2024年パリオリンピックでは、決勝で地元フランスのジョアン=バンジャマン・ガバと対戦。9分近くに及ぶ激戦の末に小外刈で破り、金メダルを獲得した。この勝利により、彼は同一年に世界選手権とオリンピックを制覇した史上初の男子柔道選手となった。
3.4. その他の国際大会
ヘイダロフはグランドスラム、グランプリ、ワールドマスターズなど、その他の主要な国際大会でも多くのメダルを獲得している。
- グランドスラム
- 2017年パリ大会で銅メダルを獲得。
- 2019年バクー大会で優勝。
- 2021年パリ大会で銅メダル、同年バクー大会でも銅メダルを獲得。
- 2022年テルアビブ大会で優勝、同年ブダペスト大会でも優勝、同年バクー大会でも優勝。
- 2023年アンタルヤ大会で銅メダルを獲得。
- 2023年バクー大会で優勝。
- 2023年東京大会では決勝で橋本壮市を破り優勝。

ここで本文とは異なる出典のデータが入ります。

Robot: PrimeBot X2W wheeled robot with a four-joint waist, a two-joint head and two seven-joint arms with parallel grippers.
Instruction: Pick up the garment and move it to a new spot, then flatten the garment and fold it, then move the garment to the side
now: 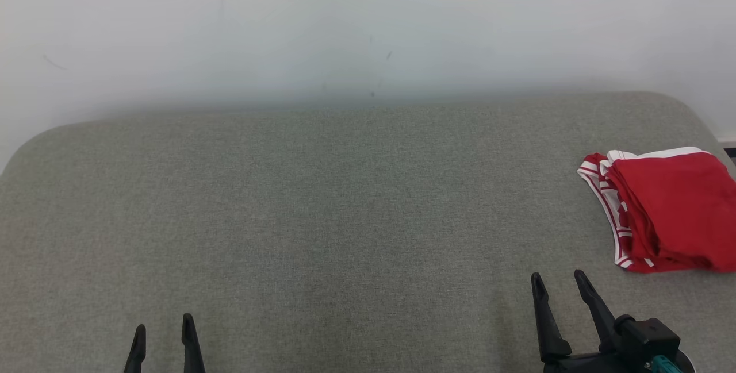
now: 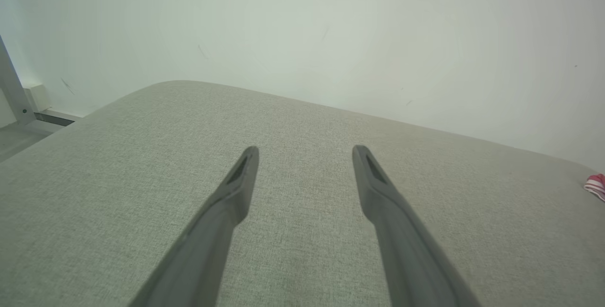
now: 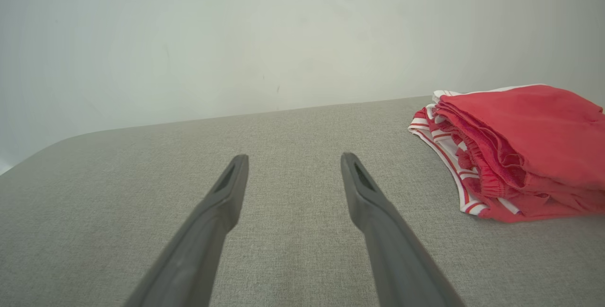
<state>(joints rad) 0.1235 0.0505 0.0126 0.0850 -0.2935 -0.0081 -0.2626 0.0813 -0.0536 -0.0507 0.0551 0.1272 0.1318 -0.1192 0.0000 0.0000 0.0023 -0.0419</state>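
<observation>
Although both pincers hang over the grey woven-fabric padded surface (image 1: 345, 200), neither one holds anything. The red cloth garment with white-and-red striped trim (image 1: 673, 212) lies folded in a thick layered stack on the right side of the surface, close to its rounded far right corner. The folded edges and striped bands face the middle of the surface, and a white band shows along the far edge of the stack. In the head view the garment's right side runs off the edge of the frame.

The right pincer (image 1: 558, 278) is above the near right part of the surface, its two long dark fingers spread apart with bare fabric showing between them. In the right wrist view the same pincer (image 3: 294, 158) gapes wide over the surface (image 3: 283, 127), with the garment (image 3: 520, 146) resting flat to its right and apart from the fingers.

The left pincer (image 1: 164, 327) is at the near left part of the surface, fingers parted. In the left wrist view it (image 2: 305, 151) stands wide over the surface (image 2: 142, 155), and a small corner of the garment (image 2: 596, 186) shows at the far right. A pale, lightly scuffed wall (image 1: 345, 28) rises behind the far edge of the surface.
</observation>
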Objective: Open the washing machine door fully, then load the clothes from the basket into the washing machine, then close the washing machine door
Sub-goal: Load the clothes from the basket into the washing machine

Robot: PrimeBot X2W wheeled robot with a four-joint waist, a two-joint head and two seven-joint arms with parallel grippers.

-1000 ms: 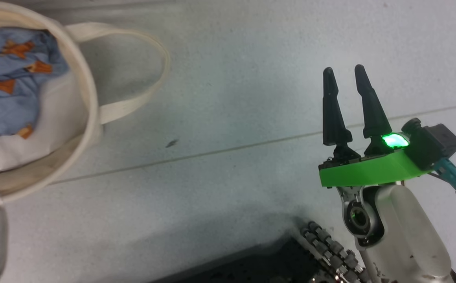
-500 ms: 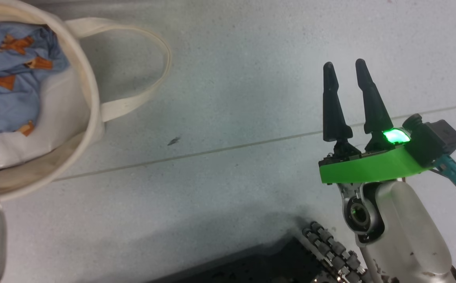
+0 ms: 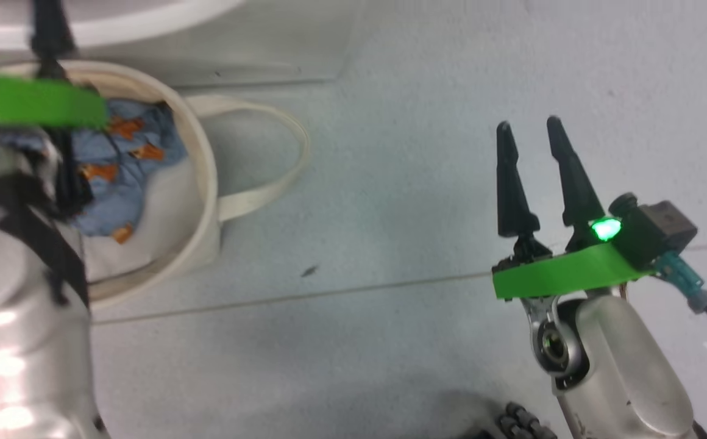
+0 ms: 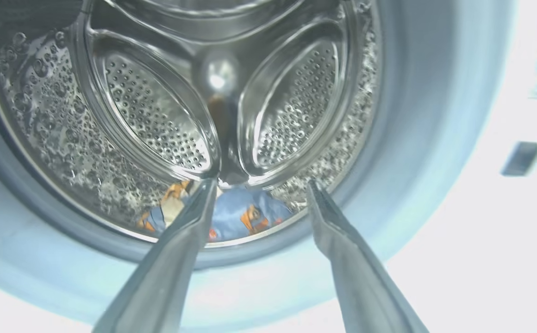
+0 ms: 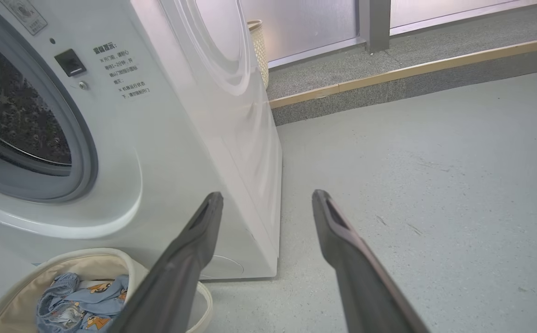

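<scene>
At the lower right of the head view, the right arm's pale forearm [image 3: 625,360] rises to a green wrist plate [image 3: 564,277]. The right gripper [image 3: 528,127] points up the frame over the floor [image 3: 390,183], its fingers parted with nothing between them. At the left edge, the left forearm [image 3: 18,341] reaches up past the basket [image 3: 204,177], where blue printed clothes [image 3: 128,164] lie. In the left wrist view, the left gripper [image 4: 263,184] stands wide and empty, aimed into the washing machine [image 4: 435,138] drum [image 4: 157,115]. A blue garment [image 4: 236,215] rests at the drum's bottom.
</scene>
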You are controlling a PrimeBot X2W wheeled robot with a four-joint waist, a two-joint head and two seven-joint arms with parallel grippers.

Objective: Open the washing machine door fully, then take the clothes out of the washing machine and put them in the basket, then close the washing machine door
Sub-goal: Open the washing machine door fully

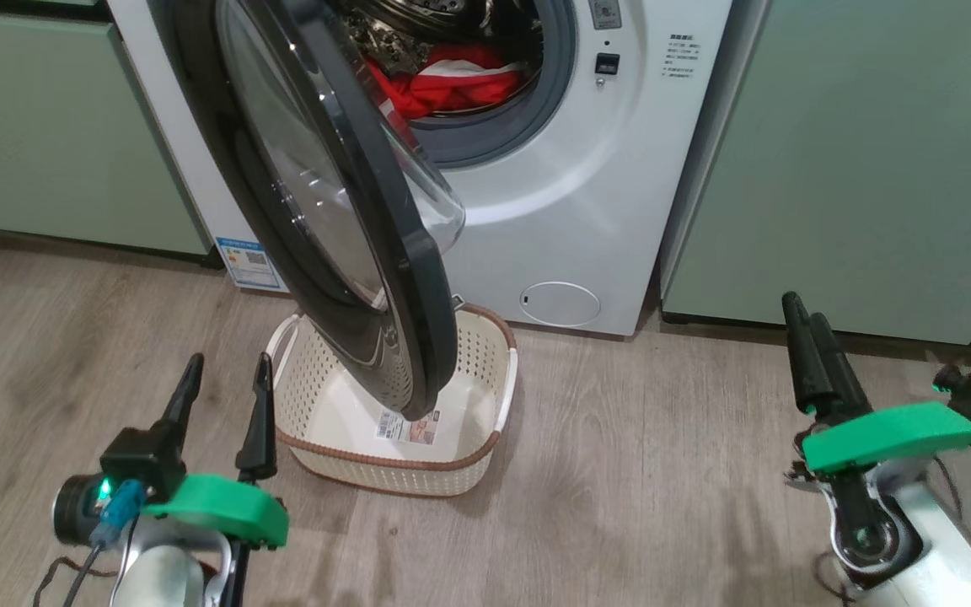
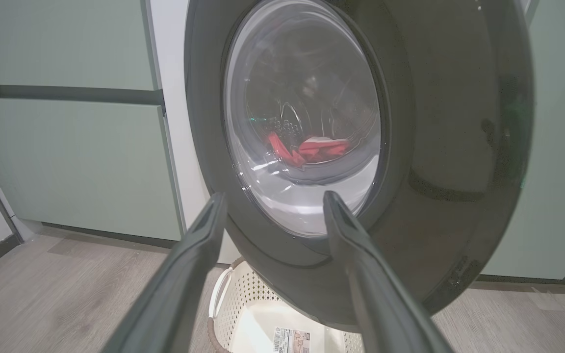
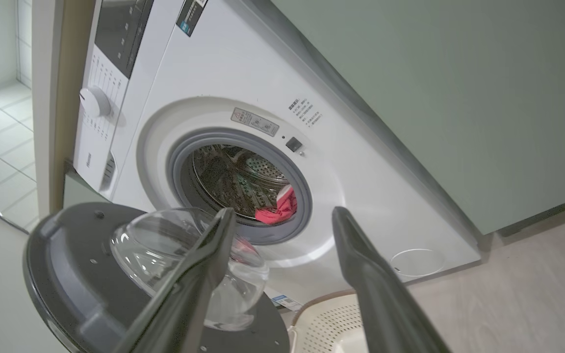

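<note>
Currently the door [image 1: 317, 202] is standing partly open, hanging over the basket [image 1: 485, 438] on the floor [image 1: 662, 472], while the clothes [image 1: 452, 84] are lying inside the washing machine [image 1: 587, 194]. Both the left end effector [image 1: 229, 362] and right end effector [image 3: 282, 215] are hovering with fingers spread wide, gripping nothing.

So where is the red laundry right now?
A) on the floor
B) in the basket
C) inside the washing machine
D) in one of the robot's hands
C: the red clothes lie in the drum of the washing machine, seen past the partly open door, while the visible floor of the basket shows just a sticker.
</note>
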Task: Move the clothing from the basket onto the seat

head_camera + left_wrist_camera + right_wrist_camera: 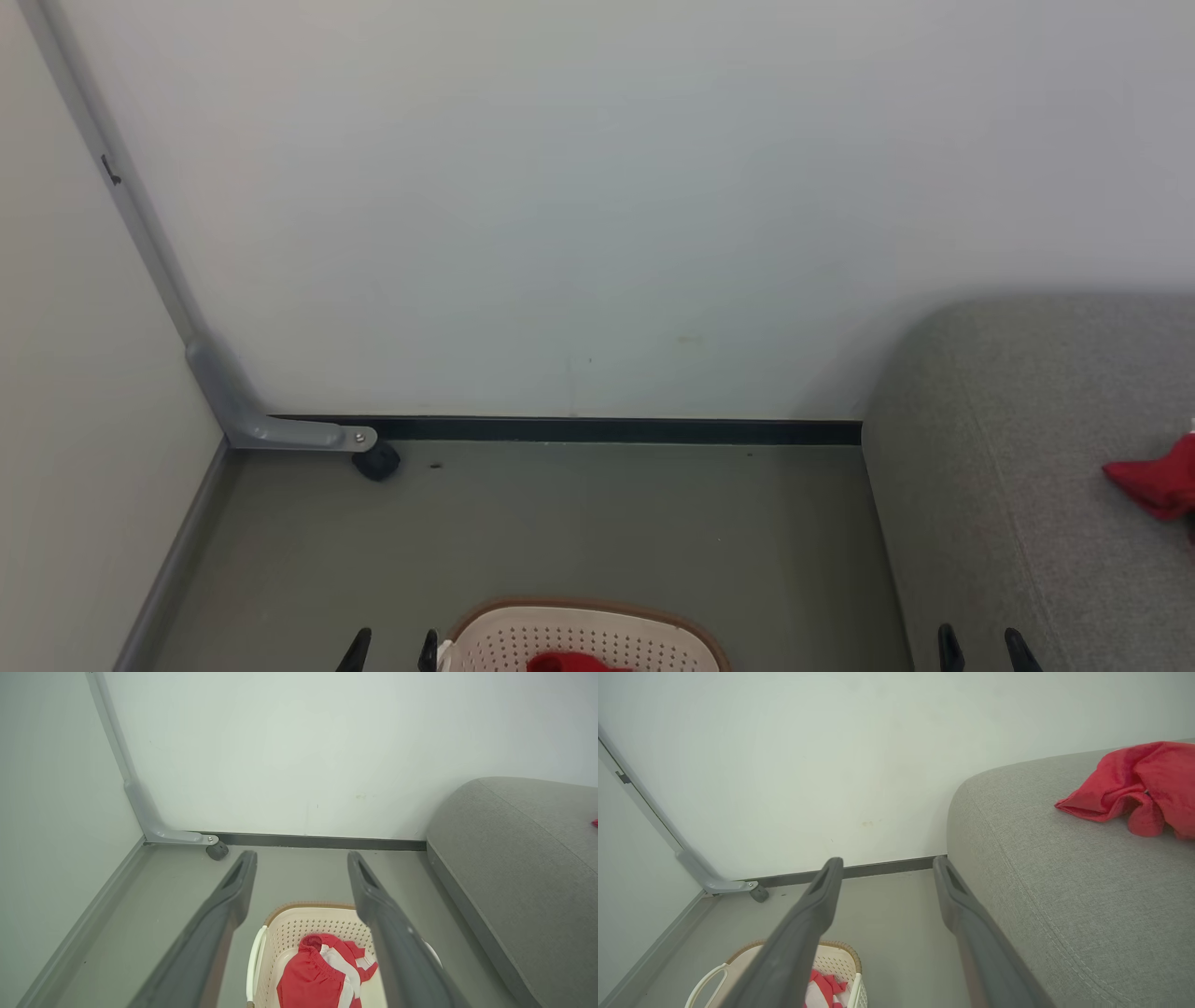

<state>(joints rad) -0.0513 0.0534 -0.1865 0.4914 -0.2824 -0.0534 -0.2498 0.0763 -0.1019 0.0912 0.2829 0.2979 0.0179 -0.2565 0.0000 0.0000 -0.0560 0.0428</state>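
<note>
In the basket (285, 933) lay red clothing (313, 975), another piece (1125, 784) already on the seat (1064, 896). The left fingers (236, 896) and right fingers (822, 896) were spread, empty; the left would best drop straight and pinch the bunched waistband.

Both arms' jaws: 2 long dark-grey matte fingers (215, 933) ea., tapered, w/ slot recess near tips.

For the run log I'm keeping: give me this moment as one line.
left hand: open, empty | right hand: open, empty | clothing in basket | one garment on seat | task: unfinished
</note>
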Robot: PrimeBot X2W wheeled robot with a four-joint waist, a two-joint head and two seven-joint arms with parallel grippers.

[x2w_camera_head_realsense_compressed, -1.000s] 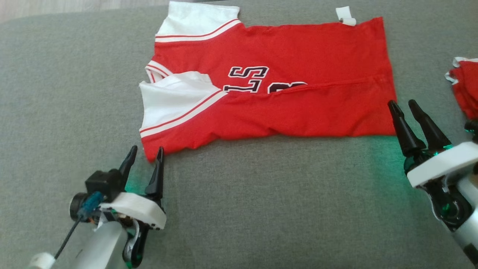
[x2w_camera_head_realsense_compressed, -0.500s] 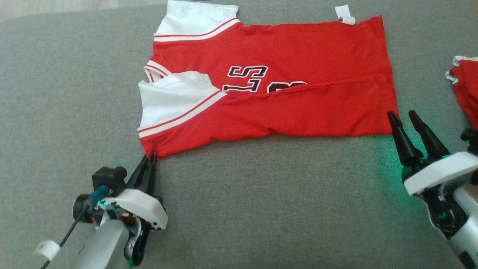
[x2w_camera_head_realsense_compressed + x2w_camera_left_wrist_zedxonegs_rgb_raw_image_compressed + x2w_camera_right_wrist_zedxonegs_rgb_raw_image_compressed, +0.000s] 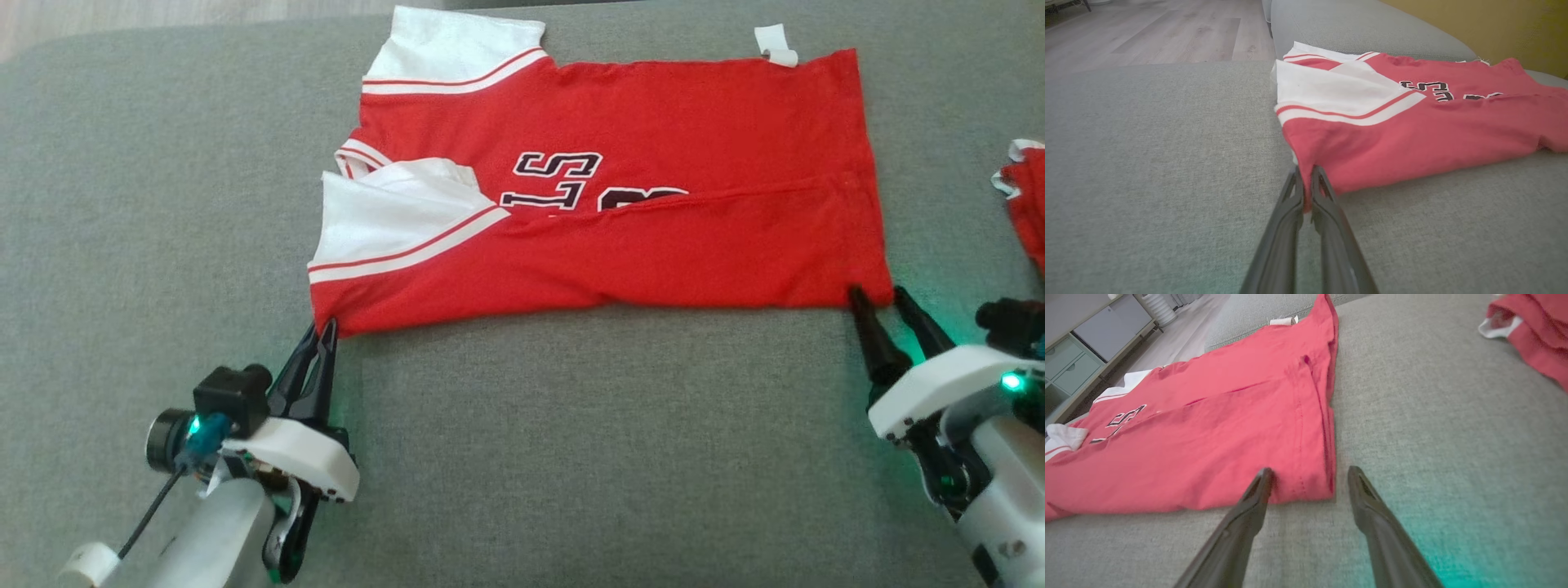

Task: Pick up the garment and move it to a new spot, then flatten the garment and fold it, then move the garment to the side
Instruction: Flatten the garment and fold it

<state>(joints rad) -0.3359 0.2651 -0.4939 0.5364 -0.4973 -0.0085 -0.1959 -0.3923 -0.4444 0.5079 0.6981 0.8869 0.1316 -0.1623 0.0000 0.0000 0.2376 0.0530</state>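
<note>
The garment (image 3: 620, 188) is a red jersey with white sleeves and black lettering, lying partly folded on the grey cushion (image 3: 571, 449). My left gripper (image 3: 321, 328) is shut on the garment's near left corner; the left wrist view shows the red cloth (image 3: 1392, 139) pinched between the fingers (image 3: 1290, 204). My right gripper (image 3: 875, 292) stands open at the near right corner. In the right wrist view its gripper (image 3: 1308, 471) straddles that corner of the garment (image 3: 1216, 445), one finger on each side.
Another red and white piece of clothing (image 3: 1024, 196) lies at the right edge, also in the right wrist view (image 3: 1531, 339). Wooden floor (image 3: 1147, 32) lies beyond the cushion's far edge. A white label (image 3: 775, 45) sticks out at the garment's far edge.
My left gripper closed on the garment's near left corner. My right gripper moved in from beside the garment's right edge to its near right corner. The camera shifted slightly.
</note>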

これは橋本との8度目の対戦で初の勝利となった。
- 2024年バクー大会で2連覇を達成。
- グランプリ
- 2017年アンタルヤ大会で銅メダル、2018年アンタルヤ大会でも銅メダルを獲得。
- 2019年フフホト大会で優勝。
- 2021年ザグレブ大会で優勝。
- ワールドマスターズ
- 2017年サンクトペテルブルク大会で銅メダルを獲得。これは彼にとって初のワールドマスターズでのメダルであり、数ヶ月前の世界選手権で敗れたオドバヤル・ガントバータルを破っての獲得だった。
- イスラム諸国連帯競技大会
- 2017年バクー大会で優勝。
- 夏季ユニバーシアード
- 2019年ナポリ大会で銀メダルを獲得し、男子団体戦でも銅メダルを獲得した。
- ミリタリーワールドゲームズ
- 2019年大会では一時的に階級を81kg級に上げて出場し、銅メダルを獲得した。
- ヨーロッパオープン
- 2017年ミンスク大会で優勝。
- グランドスラム・アブダビ
- 2019年大会では81kg級で7位。
4. 柔道スタイルと得意技
ヘイダロフの柔道スタイルは、その独特な技と試合運びによって特徴づけられる。
彼の得意技は「高速ステルスタックル」と呼ばれる変形の肩車である。これは、相手にタックルを仕掛け、相手の脇に頭を入れながら腕を持ち、相手を倒しつつ素早く回転して投げるというものである。
5. 評価と影響
ヘイダロフは、その卓越した成績と歴史的な偉業により、柔道界で高い評価を受けている。
2017年にはヨーロッパ柔道連盟によって「ヨーロッパ最優秀若手柔道家」に選出された。2024年には、世界選手権とオリンピックを同一年に制覇した史上初の男子柔道選手となり、柔道史にその名を刻んだ。
IJFの世界ランキングでは、2024年8月11日現在、6000ポイントを獲得し1位に位置している。